WORK ORDER — If a line below contains "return", count it; then state how many such lines there are, and nothing else.

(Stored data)
"""
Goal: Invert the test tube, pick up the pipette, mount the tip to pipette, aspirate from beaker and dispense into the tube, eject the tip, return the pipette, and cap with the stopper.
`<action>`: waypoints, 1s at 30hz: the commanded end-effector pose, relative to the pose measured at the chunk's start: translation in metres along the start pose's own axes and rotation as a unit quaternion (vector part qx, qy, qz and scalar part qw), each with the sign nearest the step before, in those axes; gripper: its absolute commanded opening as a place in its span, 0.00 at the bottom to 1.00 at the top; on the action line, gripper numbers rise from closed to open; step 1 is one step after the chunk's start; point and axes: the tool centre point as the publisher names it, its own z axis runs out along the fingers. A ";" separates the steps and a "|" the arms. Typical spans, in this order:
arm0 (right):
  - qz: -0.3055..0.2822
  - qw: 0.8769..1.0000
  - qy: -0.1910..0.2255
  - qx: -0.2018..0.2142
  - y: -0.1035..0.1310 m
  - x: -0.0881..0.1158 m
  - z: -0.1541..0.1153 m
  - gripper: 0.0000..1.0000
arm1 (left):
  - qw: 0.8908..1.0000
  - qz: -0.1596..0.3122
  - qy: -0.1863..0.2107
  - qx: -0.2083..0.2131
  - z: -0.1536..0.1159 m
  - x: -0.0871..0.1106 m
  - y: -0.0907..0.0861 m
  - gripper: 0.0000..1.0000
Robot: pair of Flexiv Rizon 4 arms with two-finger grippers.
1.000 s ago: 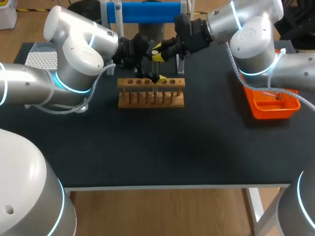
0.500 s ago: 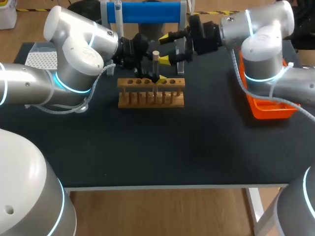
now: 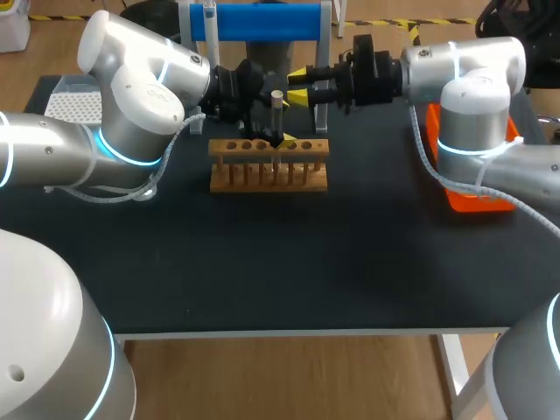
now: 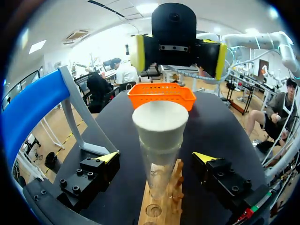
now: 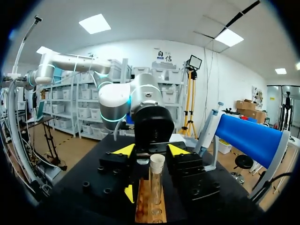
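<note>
The cream conical stopper (image 4: 160, 123) is sitting in the clear glass test tube (image 4: 158, 171); the right gripper (image 3: 299, 87) — spread, empty — should be backing straight off, the left gripper (image 4: 156, 158) flanking the tube, unclosed.

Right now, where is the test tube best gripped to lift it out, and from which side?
I would grip the test tube on its bare glass under the stopper, coming level from the side: it stands upright, the rack covers its lower part, and the stopper tapers.
</note>
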 end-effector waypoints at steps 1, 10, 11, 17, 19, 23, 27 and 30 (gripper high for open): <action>0.002 1.000 0.006 -0.011 -0.001 -0.003 0.003 0.00 | 1.000 0.000 0.001 0.000 0.000 -0.001 0.000 1.00; 0.019 0.999 0.015 -0.023 0.002 -0.005 0.010 0.00 | 1.000 0.000 0.001 0.000 0.000 -0.001 0.000 1.00; 0.023 0.999 0.016 -0.023 0.002 -0.006 0.011 0.00 | 1.000 0.000 0.001 0.000 0.000 -0.001 0.000 1.00; 0.030 0.999 0.021 -0.025 0.001 -0.006 0.016 0.00 | 1.000 0.000 0.001 0.000 0.000 -0.001 0.000 1.00; 0.033 0.999 0.022 -0.026 0.000 -0.006 0.017 0.00 | 1.000 0.000 0.001 0.000 0.000 -0.001 0.000 1.00; 0.035 0.999 0.024 -0.028 0.000 -0.006 0.019 0.00 | 1.000 0.000 0.001 0.000 0.000 -0.001 0.000 1.00; 0.036 0.999 0.025 -0.029 0.000 -0.005 0.021 0.00 | 1.000 0.000 0.001 0.000 0.000 -0.001 0.000 1.00; 0.038 0.999 0.026 -0.030 -0.001 -0.004 0.023 0.00 | 1.000 0.000 0.001 0.000 0.000 -0.001 0.000 1.00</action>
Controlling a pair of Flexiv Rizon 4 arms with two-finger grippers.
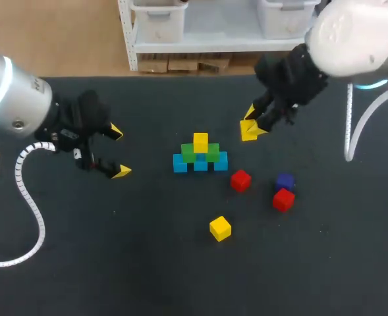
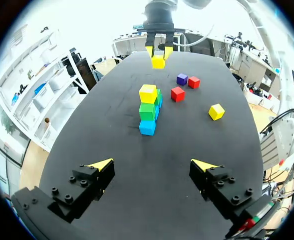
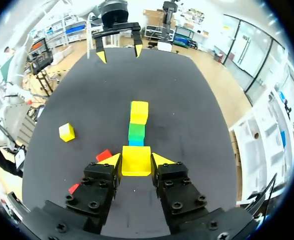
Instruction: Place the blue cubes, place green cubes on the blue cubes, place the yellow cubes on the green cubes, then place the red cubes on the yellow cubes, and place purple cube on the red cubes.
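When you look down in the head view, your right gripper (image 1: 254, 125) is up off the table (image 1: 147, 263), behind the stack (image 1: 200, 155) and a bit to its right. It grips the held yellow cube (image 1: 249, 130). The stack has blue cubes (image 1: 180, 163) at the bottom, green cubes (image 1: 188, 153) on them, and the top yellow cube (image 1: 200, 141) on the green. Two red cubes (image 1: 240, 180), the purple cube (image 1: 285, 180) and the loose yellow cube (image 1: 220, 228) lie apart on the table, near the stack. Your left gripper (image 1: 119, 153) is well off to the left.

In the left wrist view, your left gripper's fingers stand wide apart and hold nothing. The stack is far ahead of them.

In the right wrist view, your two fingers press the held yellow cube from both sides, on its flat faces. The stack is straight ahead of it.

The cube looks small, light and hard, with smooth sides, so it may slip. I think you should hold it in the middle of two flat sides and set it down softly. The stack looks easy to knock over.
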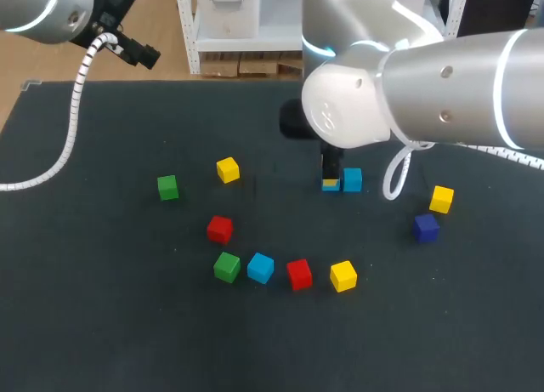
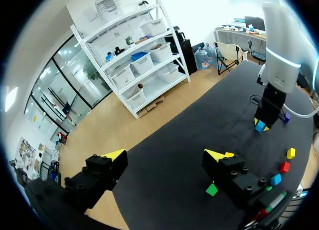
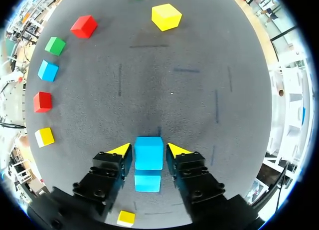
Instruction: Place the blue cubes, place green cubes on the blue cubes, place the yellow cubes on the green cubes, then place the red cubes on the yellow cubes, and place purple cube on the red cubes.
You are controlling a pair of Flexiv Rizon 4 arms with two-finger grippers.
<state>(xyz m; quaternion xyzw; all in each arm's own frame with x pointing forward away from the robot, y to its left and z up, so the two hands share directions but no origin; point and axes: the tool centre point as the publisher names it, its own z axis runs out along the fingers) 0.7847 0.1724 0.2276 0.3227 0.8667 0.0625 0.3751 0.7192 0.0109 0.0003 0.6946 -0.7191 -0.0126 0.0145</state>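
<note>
The right claw (image 3: 149, 149) stands low over the table (image 1: 102, 324), clenched from both sides on a blue cube (image 3: 149, 155). That cube looks to rest on the surface, hard against a second blue cube (image 3: 148, 182) on its right.

I judge this to be the first step, laying the blue base, with the pair being set side by side. The next move calls for letting go and lifting straight up, so that neither cube is nudged. After that comes the third blue cube (image 1: 260, 267) in the near row.

That one is hemmed in — a green cube (image 1: 226, 266) just beside it on the left, a red cube (image 1: 298, 274) near on the right — so a near-to-far grip seems wiser.

Off to the right lie a yellow cube (image 1: 441, 198) and the purple cube (image 1: 426, 227), clear of the path. The left claw (image 2: 167, 155) hangs released and empty at the far left, well apart.
</note>
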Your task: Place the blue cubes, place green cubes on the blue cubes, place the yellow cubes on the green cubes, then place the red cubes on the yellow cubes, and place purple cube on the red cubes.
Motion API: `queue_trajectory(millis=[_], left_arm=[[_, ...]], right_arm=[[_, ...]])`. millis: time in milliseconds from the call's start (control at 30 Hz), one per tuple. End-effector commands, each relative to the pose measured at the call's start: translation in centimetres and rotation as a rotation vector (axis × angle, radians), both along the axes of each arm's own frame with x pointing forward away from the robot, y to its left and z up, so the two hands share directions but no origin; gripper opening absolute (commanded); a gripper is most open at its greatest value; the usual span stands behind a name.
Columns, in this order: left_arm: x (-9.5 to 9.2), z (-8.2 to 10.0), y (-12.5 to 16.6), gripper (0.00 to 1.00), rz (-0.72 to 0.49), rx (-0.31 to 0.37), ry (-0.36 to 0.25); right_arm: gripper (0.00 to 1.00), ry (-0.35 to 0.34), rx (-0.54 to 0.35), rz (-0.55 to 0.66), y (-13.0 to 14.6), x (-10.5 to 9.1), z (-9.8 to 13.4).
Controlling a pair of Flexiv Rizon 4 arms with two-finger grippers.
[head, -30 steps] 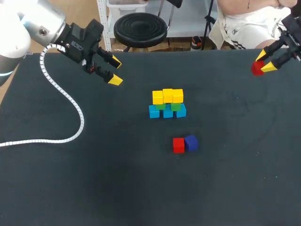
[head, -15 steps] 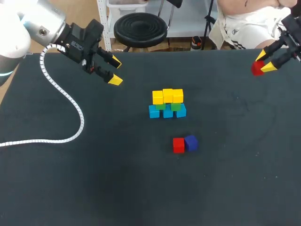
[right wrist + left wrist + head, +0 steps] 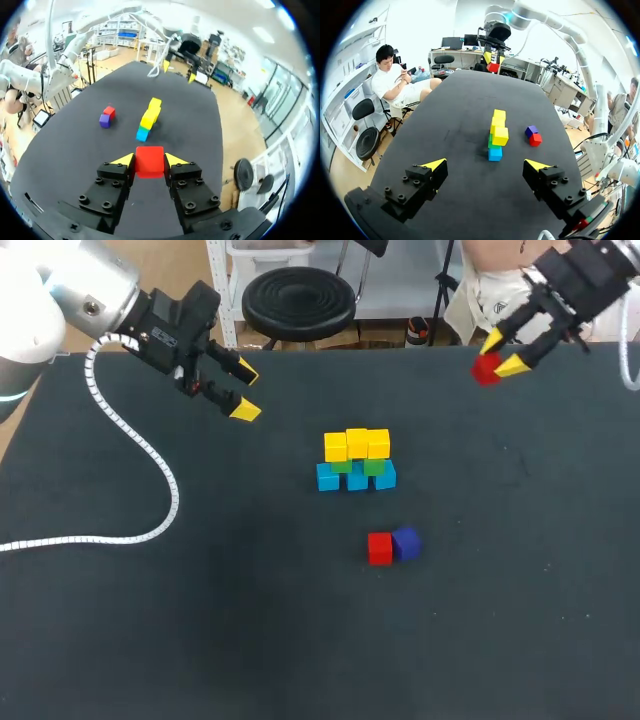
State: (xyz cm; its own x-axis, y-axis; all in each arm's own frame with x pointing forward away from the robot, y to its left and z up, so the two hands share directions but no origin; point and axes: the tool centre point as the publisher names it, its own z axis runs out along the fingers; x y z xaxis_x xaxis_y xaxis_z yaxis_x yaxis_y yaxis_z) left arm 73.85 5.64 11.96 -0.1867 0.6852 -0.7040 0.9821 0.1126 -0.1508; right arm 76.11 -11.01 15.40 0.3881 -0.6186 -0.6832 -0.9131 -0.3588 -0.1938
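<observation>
Red cube [image 3: 149,161] is clamped on two flat sides between the fingers of the right gripper [image 3: 503,354], near the far edge of the table [image 3: 500,590], well apart from the stack [image 3: 356,462]. Judged light, rigid and smooth; the present hold suits it. Left gripper [image 3: 245,391] hangs open and empty at far left. Yellow cubes [image 3: 357,444] top the stack, with open room all round; a second red cube [image 3: 379,548] touches the purple cube [image 3: 406,543] on the near side

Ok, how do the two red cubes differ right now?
The held red cube is clamped in the right gripper; the loose red cube lies free on the table. The held one is by the table's far edge; the loose one touches the purple cube. Both look alike in colour and size.
</observation>
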Motion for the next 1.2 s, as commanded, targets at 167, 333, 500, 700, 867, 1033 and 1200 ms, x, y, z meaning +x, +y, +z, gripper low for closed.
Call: queue_trajectory(millis=[167, 333, 500, 700, 867, 1033, 1200], left_arm=[[0.0, 0.0, 0.1, 1.0, -0.002, -0.001, -0.001], [0.0, 0.0, 0.1, 1.0, -0.002, -0.001, -0.001], [0.0, 0.0, 0.1, 1.0, -0.002, -0.001, -0.001], [0.0, 0.0, 0.1, 1.0, -0.002, -0.001, -0.001], [0.0, 0.0, 0.1, 1.0, -0.002, -0.001, -0.001], [0.0, 0.0, 0.1, 1.0, -0.002, -0.001, -0.001], [0.0, 0.0, 0.1, 1.0, -0.002, -0.001, -0.001]], right_arm=[[0.0, 0.068, 0.081, -0.066, 1.7, -0.4, -1.4], [0.0, 0.163, 0.005, -0.089, 3.4, -1.0, -1.6], [0.0, 0.186, -0.022, -0.034, 5.7, -1.4, -1.5], [0.0, 0.173, -0.055, -0.001, 7.0, -1.3, -2.1], [0.0, 0.173, -0.055, -0.001, 7.0, -1.3, -2.1], [0.0, 0.173, -0.055, -0.001, 7.0, -1.3, -2.1], [0.0, 0.173, -0.002, 0.016, 8.3, -1.6, -1.9]])
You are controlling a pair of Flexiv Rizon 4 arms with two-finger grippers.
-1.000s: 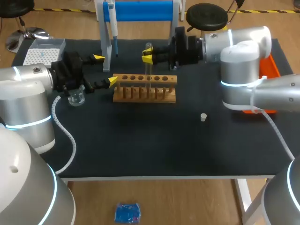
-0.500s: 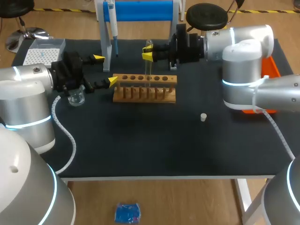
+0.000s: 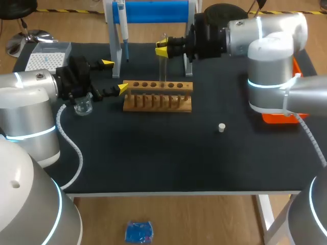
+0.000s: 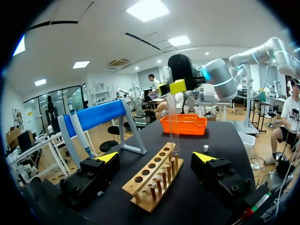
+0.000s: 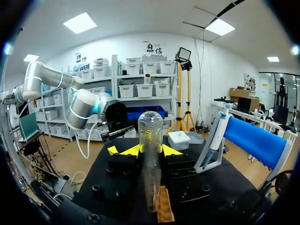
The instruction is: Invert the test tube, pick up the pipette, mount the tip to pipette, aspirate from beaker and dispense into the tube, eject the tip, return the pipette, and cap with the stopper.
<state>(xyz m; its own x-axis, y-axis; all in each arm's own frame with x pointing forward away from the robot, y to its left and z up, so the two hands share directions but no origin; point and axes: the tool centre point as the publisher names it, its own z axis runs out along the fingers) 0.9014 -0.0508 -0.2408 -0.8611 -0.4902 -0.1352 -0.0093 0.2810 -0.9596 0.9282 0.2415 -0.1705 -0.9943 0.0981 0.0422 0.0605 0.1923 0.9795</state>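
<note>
My right gripper point(image 3: 162, 49) is shut on a clear test tube point(image 3: 162, 66), held upright over the wooden rack point(image 3: 158, 95). In the right wrist view the tube point(image 5: 151, 164) stands between the yellow tips with its round end up and its open end down, just above the rack point(image 5: 163, 212). In the left wrist view the tube point(image 4: 172, 126) hangs at the rack's point(image 4: 154, 178) far end. My left gripper point(image 3: 115, 75) is open at the rack's left end, beside the beaker point(image 3: 83, 106). The pipette point(image 3: 122, 30) hangs on its stand. The white stopper point(image 3: 222, 127) lies on the mat.
A tip box point(image 3: 47, 55) sits at the back left corner. An orange tray point(image 3: 281, 116) lies at the right edge behind my right arm. The blue-barred stand point(image 3: 153, 11) runs along the back edge.
My right gripper has risen with the test tube, drawing its lower end up off the rack. The left arm has kept still.
</note>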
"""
RESPONSE TO THE EXERCISE — 2